Sekjen FITRA, Yenny Sucipto menyatakan setidaknya ada tiga alasan perlunya audit ulang. Pertama, dua kali berturut-turut Kemendes PDTT mendapat predikat WDP (Wajar dengan pengecualian). Kedua, indikasi kuat kementerian baru tersebut buruk dalam tata kelola anggaran dan birokrasi. Terutama terkait pengadaan dan belanja perjalanan dinas.
Ketiga, kementerian desa menjadi contoh perintahan desa dengan dana desa 40 triliun tahun ini. Padahal, WDP Kemendes PDTT tahun 2015 karena Rp 378,46 miliar utang kepada pihak ketiga bermasalah, dokumen tidak tersedia.
Selain itu, Aset Barang Milik Negara (BMN) sebesar Rp 2,54 triliun, dari nilai tersebut tidak didukung dengan rincian sehingga tidak dapat ditelisuri keberadaanya. Lalu Akumulasi aset tanah, peralatan dan barang pengadaan senilai Rp 2,55 triliun tidak didukung rincian dan tidak diketahui keberadaanya.
Terakhir, saldo persediaan barang senilai Rp 3,32 triliun tidak terinventarisasi dengan baik. Tidak terdapat bukti yang cukup. Audit ulang ini harus dilakukan dengan catatan dilakukan oleh auditor yang berintegritas, dan berkolaborasi dengan pihak lain, misalnya akuntan publik atau penyelidik/penyidik KPK yang berlatar belakang auditor.
"Sebelum dilakukan audit perlu terlebih dahulu di eksaminasi publik laporan WTP yang terindikasi beli tersebut. Agar publik tahu, bagaimana metodologi, sampling hingga pengambilan kesimpulan. Sehingga terjawab kenapa kok bisa WTP, sampling mana yang tidak audit padahal bermasalah.

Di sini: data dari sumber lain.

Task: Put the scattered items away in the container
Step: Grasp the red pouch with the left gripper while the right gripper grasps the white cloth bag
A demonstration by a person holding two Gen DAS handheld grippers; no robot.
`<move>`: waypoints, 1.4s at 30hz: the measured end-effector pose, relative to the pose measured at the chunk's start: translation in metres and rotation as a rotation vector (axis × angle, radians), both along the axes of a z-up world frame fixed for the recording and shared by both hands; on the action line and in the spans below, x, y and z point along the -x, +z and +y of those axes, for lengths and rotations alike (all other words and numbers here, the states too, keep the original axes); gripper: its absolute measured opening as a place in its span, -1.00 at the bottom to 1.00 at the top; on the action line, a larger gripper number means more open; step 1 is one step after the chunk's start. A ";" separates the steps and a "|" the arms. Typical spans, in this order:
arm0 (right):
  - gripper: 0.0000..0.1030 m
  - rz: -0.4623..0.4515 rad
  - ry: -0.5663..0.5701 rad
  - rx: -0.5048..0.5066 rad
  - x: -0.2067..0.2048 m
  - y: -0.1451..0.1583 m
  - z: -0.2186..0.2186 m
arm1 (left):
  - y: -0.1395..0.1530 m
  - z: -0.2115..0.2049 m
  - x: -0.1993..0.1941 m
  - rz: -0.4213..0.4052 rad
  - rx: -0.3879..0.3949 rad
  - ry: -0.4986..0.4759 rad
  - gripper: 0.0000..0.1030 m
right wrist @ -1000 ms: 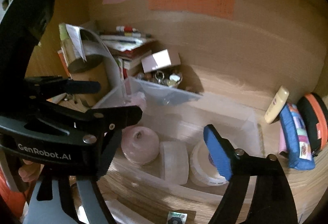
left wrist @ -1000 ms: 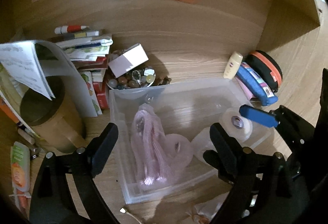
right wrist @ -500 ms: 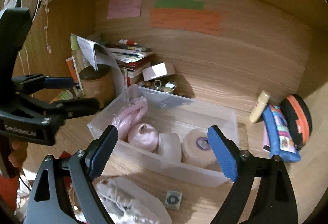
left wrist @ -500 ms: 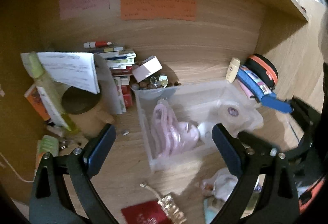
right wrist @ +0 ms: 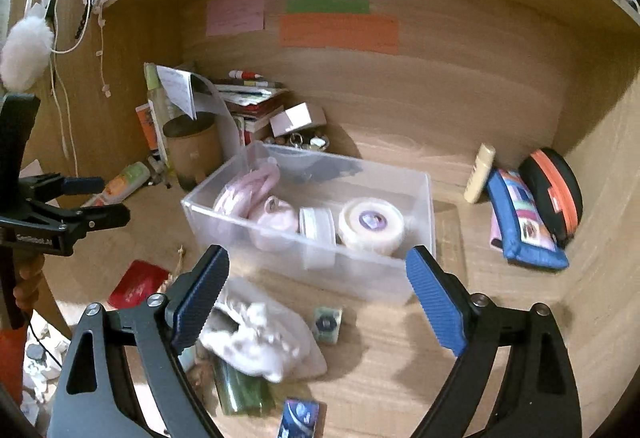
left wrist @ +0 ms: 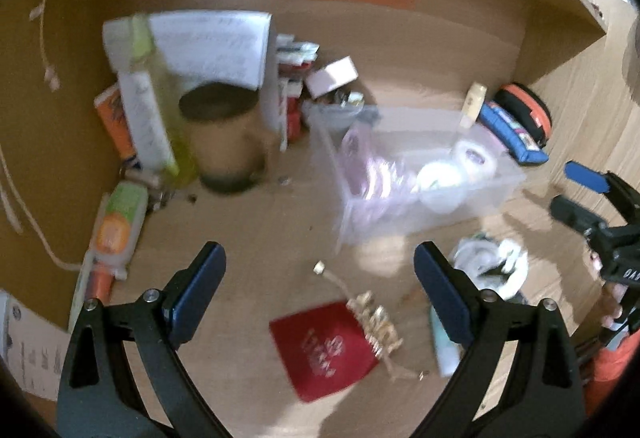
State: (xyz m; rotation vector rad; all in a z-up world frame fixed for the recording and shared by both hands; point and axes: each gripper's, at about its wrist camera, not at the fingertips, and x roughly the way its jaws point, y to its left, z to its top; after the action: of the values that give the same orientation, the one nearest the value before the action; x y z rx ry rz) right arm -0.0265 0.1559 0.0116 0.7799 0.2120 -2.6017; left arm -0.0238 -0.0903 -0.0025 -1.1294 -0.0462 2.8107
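A clear plastic container sits mid-desk holding a pink bag, a pink roll and white tape rolls. In front of it lie a white plastic bag, a red envelope, a gold tassel charm, a small green packet, a green tube and a blue card. My left gripper is open and empty above the red envelope. My right gripper is open and empty above the container's near wall.
A brown cylinder tin, a book stack, a bowl of trinkets and a white box crowd the back left. A cream bottle, a blue pouch and a black-orange case stand at the right. Wooden walls enclose the desk.
Both grippers have pulled back and up from over the container, so the scattered items in front of it came into view. Both stay open and empty.
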 end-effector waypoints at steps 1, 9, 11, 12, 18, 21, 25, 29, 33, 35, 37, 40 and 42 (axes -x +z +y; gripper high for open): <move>0.84 -0.005 -0.004 0.000 -0.002 -0.002 0.002 | -0.005 -0.002 -0.001 -0.015 -0.004 0.006 0.87; 0.92 -0.064 -0.005 -0.012 -0.013 -0.021 0.011 | -0.040 -0.003 -0.009 -0.101 0.038 0.012 0.87; 0.92 -0.087 0.003 -0.022 -0.015 -0.028 0.010 | -0.046 -0.003 -0.010 -0.121 0.039 0.005 0.87; 0.92 -0.097 0.007 -0.031 -0.017 -0.032 0.010 | -0.049 -0.003 -0.011 -0.132 0.035 0.000 0.87; 0.92 -0.183 0.052 -0.016 -0.018 -0.051 0.004 | -0.073 0.001 -0.007 -0.214 0.012 -0.014 0.87; 0.92 -0.200 0.081 -0.017 -0.017 -0.057 -0.007 | -0.083 0.004 -0.003 -0.251 -0.001 -0.021 0.87; 0.92 -0.220 0.101 -0.040 -0.010 -0.067 -0.021 | -0.087 0.010 -0.003 -0.260 -0.011 -0.036 0.87; 0.91 -0.254 0.108 -0.062 0.002 -0.079 -0.030 | -0.090 0.015 0.001 -0.268 -0.003 -0.043 0.87; 0.85 -0.291 0.111 -0.034 0.013 -0.085 -0.028 | -0.091 0.019 0.004 -0.254 0.017 -0.046 0.87; 0.69 -0.350 0.130 -0.003 0.022 -0.090 -0.026 | -0.092 0.019 0.005 -0.239 0.026 -0.031 0.87; 0.53 -0.401 0.139 0.035 0.030 -0.094 -0.023 | -0.093 0.021 0.007 -0.228 0.030 -0.025 0.86; 0.26 -0.411 0.137 0.070 0.033 -0.094 -0.019 | -0.094 0.025 0.005 -0.193 0.064 -0.015 0.68; 0.13 -0.409 0.145 0.085 0.033 -0.091 -0.018 | -0.093 0.028 0.004 -0.175 0.073 -0.028 0.41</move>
State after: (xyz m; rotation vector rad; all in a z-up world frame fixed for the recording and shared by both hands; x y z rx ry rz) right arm -0.0596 0.1383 -0.0796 1.1929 0.0351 -2.2414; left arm -0.0276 -0.0623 -0.0957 -1.3787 0.0575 2.7017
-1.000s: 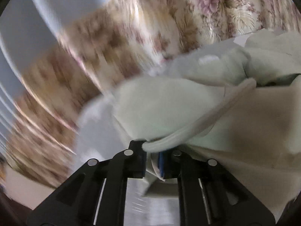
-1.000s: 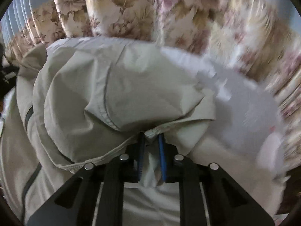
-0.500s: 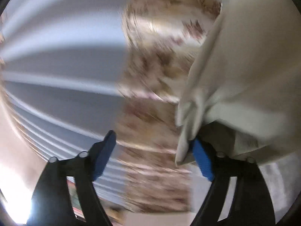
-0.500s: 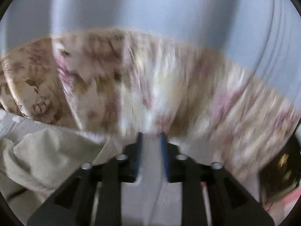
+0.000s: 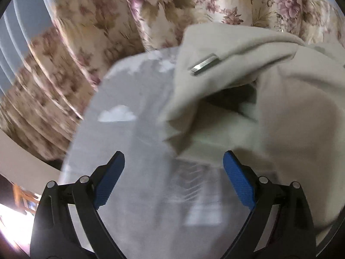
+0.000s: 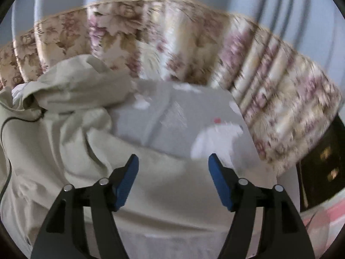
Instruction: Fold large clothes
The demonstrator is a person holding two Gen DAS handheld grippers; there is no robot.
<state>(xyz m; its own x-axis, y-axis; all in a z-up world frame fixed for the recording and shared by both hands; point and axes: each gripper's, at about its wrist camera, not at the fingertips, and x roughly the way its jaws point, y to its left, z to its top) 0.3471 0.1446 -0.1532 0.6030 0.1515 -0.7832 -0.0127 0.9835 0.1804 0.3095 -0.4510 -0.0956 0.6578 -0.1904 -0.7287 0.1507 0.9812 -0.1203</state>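
Both grippers have just let go: the left gripper [image 5: 173, 161] and right gripper [image 6: 173, 165] now hang spread wide and empty over the beige jacket [image 6: 71, 142] — dropped in a heap, seemingly unfolded, on the grey surface [image 5: 129, 151] near its far edge.

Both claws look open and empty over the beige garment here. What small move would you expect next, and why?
Probably a regrasp: the right claw lowers and closes on the beige garment edge lying just beneath it. Both it and the left claw are open and hold nothing, and the garment sits bunched and uneven on the grey surface, so it looks far from folded.
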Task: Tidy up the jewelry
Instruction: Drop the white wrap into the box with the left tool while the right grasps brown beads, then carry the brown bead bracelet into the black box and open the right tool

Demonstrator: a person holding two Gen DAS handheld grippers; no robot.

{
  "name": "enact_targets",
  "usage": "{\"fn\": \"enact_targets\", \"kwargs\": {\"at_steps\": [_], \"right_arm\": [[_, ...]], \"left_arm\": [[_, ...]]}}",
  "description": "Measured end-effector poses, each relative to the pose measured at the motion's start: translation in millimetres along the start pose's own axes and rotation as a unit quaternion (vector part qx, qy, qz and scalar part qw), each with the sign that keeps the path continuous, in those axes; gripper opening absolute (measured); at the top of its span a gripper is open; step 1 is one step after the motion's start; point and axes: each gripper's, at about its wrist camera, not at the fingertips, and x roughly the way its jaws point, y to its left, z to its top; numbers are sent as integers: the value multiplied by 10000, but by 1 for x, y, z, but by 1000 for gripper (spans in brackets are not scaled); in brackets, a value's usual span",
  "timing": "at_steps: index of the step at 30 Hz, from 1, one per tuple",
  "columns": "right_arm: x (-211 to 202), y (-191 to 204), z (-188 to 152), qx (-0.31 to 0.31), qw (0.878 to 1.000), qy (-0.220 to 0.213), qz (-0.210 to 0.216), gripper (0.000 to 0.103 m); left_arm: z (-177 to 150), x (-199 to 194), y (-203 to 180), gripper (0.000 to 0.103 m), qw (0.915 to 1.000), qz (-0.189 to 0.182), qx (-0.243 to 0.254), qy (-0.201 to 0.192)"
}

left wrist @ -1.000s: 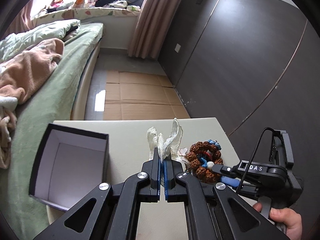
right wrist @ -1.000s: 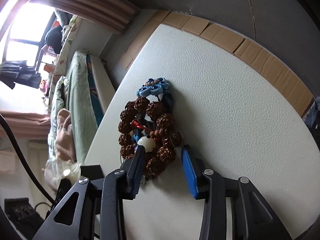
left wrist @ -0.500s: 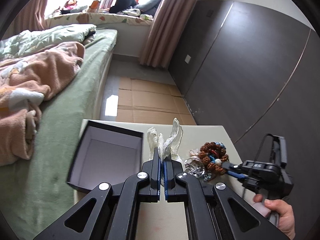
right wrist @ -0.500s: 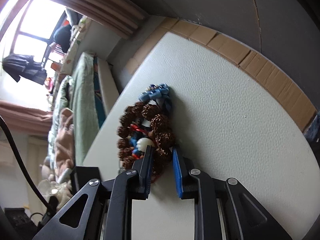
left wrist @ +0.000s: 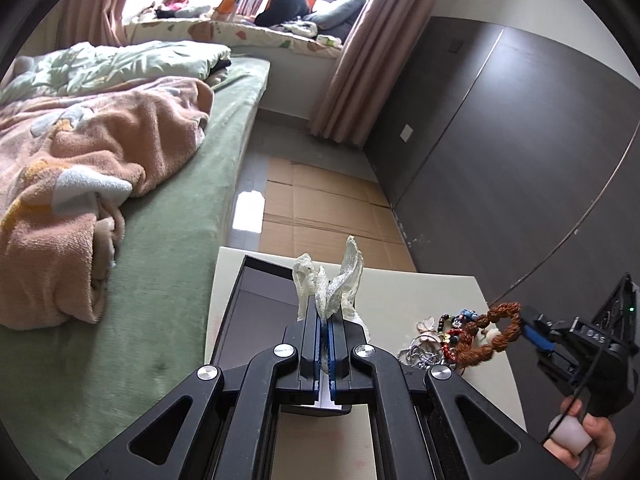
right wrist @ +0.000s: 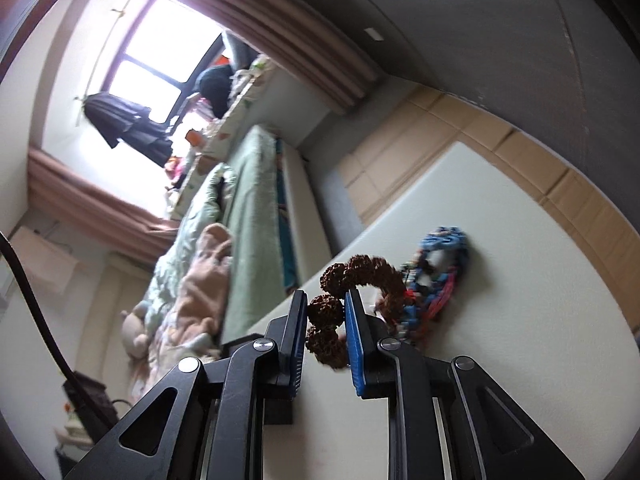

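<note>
My left gripper (left wrist: 324, 316) is shut on a crumpled piece of clear plastic wrap (left wrist: 334, 276), held above the near edge of the open black box (left wrist: 256, 304). To the right, my right gripper (left wrist: 527, 329) is shut on a brown knobbly bead bracelet (left wrist: 490, 334), raised off the white table (left wrist: 400, 292). In the right wrist view the bracelet (right wrist: 360, 272) curls up from between the blue pads of that gripper (right wrist: 326, 302). A blue and red bead bracelet (right wrist: 440, 256) lies on the table (right wrist: 520, 340) just behind it. A small pile of chains and beads (left wrist: 430, 342) rests below the lifted bracelet.
A bed (left wrist: 168, 300) with a pink blanket (left wrist: 80, 176) runs along the table's left side. Dark wardrobe doors (left wrist: 500, 160) stand to the right, and cardboard (left wrist: 320, 200) covers the floor beyond. A hand (left wrist: 588, 440) grips the right tool's handle.
The right jaws have closed on the brown bracelet and lifted it off the table. The left gripper, still holding the plastic, has moved left until it sits over the black box.
</note>
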Motion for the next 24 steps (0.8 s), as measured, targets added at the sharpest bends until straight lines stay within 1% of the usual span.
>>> {"fn": "enact_targets", "kwargs": {"at_steps": [4,6,7,8,9,10,11,12,13,15,20,24], "right_arm": [[-2,17,-4,-153,9994,-37,295,20],[-1,25,-6,-212,9989,-26,413,20],[0,30,-7,-250,9984,-16,511,20],[1,35,-9,-298,9978,-3,595,20],[3,42,-11,-369,9970,21,687,20],[4,45,-14,-418,9962,44,763,20],[5,50,-16,-466,9953,76,847,20],[8,57,-20,-531,9940,124,950,20],[11,61,-23,-578,9931,161,1008,20],[16,70,-30,-687,9911,242,1115,20],[34,96,-49,-878,9843,496,1445,20],[50,111,-61,-987,9801,677,1584,20]], "left_arm": [[1,4,2,2,9999,-143,-44,66],[3,7,2,4,9998,-39,-72,160],[4,9,3,5,9997,-13,-134,225],[5,10,5,10,9994,-76,-204,257],[5,10,6,16,9992,-121,-256,277],[5,11,8,40,9989,-149,-319,295],[5,9,10,67,9987,-150,-388,280],[6,5,12,76,9987,-155,-456,192],[6,-1,14,82,9985,-170,-510,65],[8,-8,17,82,9984,-140,-540,-38],[11,-24,29,82,9981,-45,-611,-107],[13,-31,38,82,9971,-64,-739,-184]]}}
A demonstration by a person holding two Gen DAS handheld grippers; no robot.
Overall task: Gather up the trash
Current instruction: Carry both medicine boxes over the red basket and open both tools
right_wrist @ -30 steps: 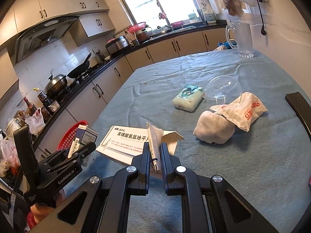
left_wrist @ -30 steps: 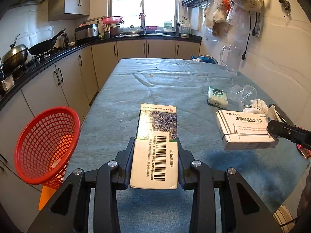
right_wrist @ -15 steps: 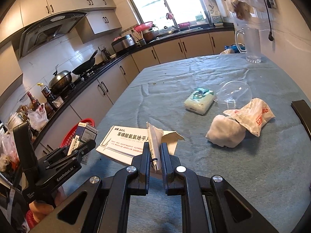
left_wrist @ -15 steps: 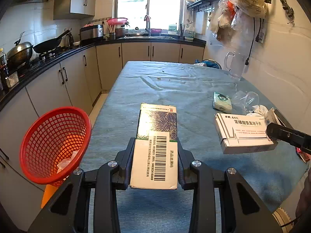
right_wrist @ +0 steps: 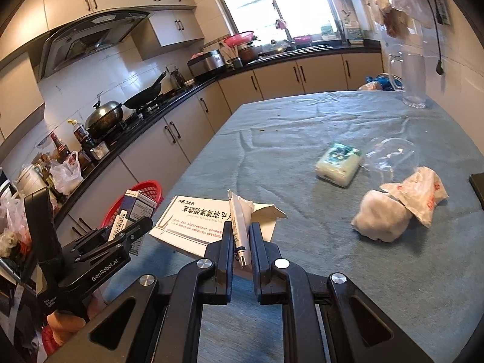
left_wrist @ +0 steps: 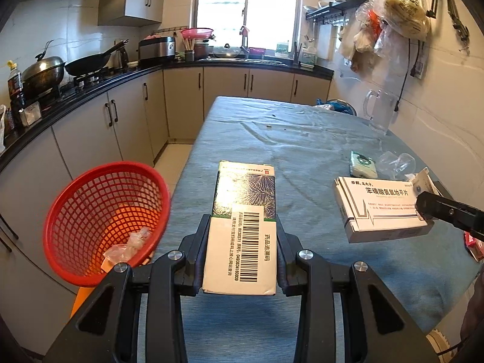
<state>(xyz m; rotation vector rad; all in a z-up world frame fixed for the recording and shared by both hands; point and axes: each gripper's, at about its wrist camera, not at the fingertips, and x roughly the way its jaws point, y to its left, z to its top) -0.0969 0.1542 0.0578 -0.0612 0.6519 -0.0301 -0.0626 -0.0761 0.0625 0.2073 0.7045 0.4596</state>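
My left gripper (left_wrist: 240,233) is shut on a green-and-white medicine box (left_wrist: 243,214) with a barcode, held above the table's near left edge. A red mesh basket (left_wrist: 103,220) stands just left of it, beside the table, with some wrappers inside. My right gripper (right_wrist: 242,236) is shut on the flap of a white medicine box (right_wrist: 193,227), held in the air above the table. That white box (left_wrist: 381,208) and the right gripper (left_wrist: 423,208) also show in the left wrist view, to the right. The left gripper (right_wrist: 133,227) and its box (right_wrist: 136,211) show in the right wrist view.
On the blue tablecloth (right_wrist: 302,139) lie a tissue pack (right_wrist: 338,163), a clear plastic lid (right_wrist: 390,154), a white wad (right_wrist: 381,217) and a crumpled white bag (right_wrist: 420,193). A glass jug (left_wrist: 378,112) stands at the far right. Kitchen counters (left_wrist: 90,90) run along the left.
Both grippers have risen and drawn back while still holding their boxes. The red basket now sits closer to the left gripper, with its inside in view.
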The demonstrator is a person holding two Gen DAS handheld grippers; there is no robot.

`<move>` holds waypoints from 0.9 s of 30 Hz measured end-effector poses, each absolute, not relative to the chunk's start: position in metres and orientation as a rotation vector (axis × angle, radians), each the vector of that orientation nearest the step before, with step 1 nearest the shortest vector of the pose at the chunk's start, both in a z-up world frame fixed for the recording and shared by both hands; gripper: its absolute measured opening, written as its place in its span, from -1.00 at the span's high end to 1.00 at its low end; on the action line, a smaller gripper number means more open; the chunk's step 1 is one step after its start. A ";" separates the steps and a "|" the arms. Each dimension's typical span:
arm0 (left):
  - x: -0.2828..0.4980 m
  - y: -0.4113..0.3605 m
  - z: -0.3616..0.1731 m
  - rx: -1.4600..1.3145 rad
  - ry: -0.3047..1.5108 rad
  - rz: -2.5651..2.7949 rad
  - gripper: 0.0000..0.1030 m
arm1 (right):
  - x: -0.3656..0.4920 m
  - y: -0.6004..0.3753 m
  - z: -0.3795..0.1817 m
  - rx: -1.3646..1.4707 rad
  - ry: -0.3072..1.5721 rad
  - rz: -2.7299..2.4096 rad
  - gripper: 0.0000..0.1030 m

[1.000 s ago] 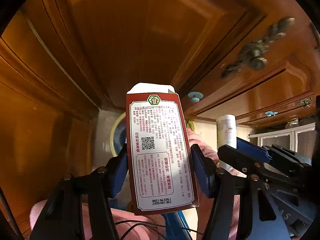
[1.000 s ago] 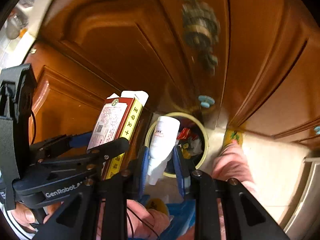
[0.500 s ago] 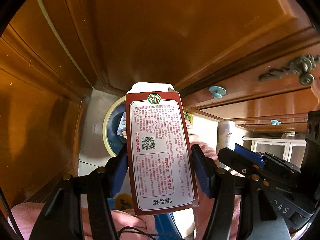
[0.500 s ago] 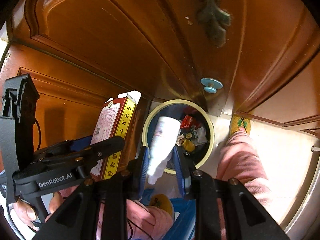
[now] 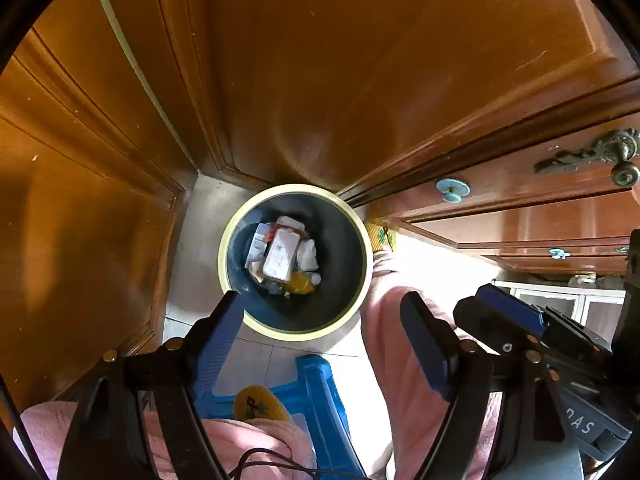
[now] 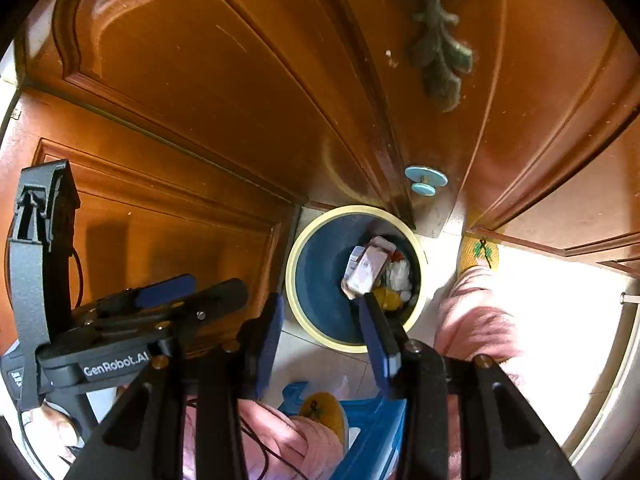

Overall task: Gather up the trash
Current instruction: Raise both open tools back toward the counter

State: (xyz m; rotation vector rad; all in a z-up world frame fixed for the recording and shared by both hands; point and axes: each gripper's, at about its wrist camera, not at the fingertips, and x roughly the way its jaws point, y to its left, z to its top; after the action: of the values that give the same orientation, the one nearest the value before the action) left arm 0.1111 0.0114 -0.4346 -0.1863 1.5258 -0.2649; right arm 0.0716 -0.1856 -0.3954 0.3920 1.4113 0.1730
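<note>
Jaws of both grippers, left (image 5: pixel 320 332) and right (image 6: pixel 320 330), point steeply down over bin (image 5: pixel 240 216), opening, empty.

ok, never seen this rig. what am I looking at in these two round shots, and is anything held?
There is no robot here. A person holds a two-finger grabbing tool in each hand, and each tool carries a fisheye camera looking along its fingers, hence the round, warped pictures. One shot is from the left tool, the other from the right tool; each also catches the other tool at its edge. Both point steeply down at a round bin on the floor, beside wooden doors. Trash lies in the bin, with a white carton on top. Neither tool holds anything: the jaws of both are opening, with nothing between them. The pink fabric is the person's clothing, near a blue stool.
</note>
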 end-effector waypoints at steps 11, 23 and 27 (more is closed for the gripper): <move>0.107 0.010 -0.356 -0.237 1.347 -0.329 -0.53 | 0.059 -0.187 -0.319 0.347 1.266 0.175 0.22; 0.083 0.008 -0.222 -0.261 1.090 -0.437 -0.54 | 0.040 -0.184 -0.202 0.273 1.041 0.207 0.22; 0.081 0.008 -0.180 -0.243 1.009 -0.455 -0.55 | 0.042 -0.182 -0.163 0.256 0.974 0.232 0.22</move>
State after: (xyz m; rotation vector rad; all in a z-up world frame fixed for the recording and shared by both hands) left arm 0.0807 0.0082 -0.1802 -0.2430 1.0092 -0.4547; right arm 0.0423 -0.1822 -0.1631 0.2559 0.9735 0.2320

Dan apakah tindaklanjut dari laporan WDP sebelumnya sudah ditindaklanjuti," ujarnya, Selasa (30/5).
Catatan FITRA, dari tahun 2014-2015 terdapat 11 Temuan BPK, terdapat 36 rekomendasi, sementara 17 di antara rekomendasi hingga saat ini belum ditindaklannjuti. “Ini jelas membebani tata kelola dan menjadi catatan audit. Dari temuan temuan diatas, indikasi korupsi kemungkinan cukup banyak karena tidak dapat ditindaklanjuti setelah audit,” pungkas Yenny.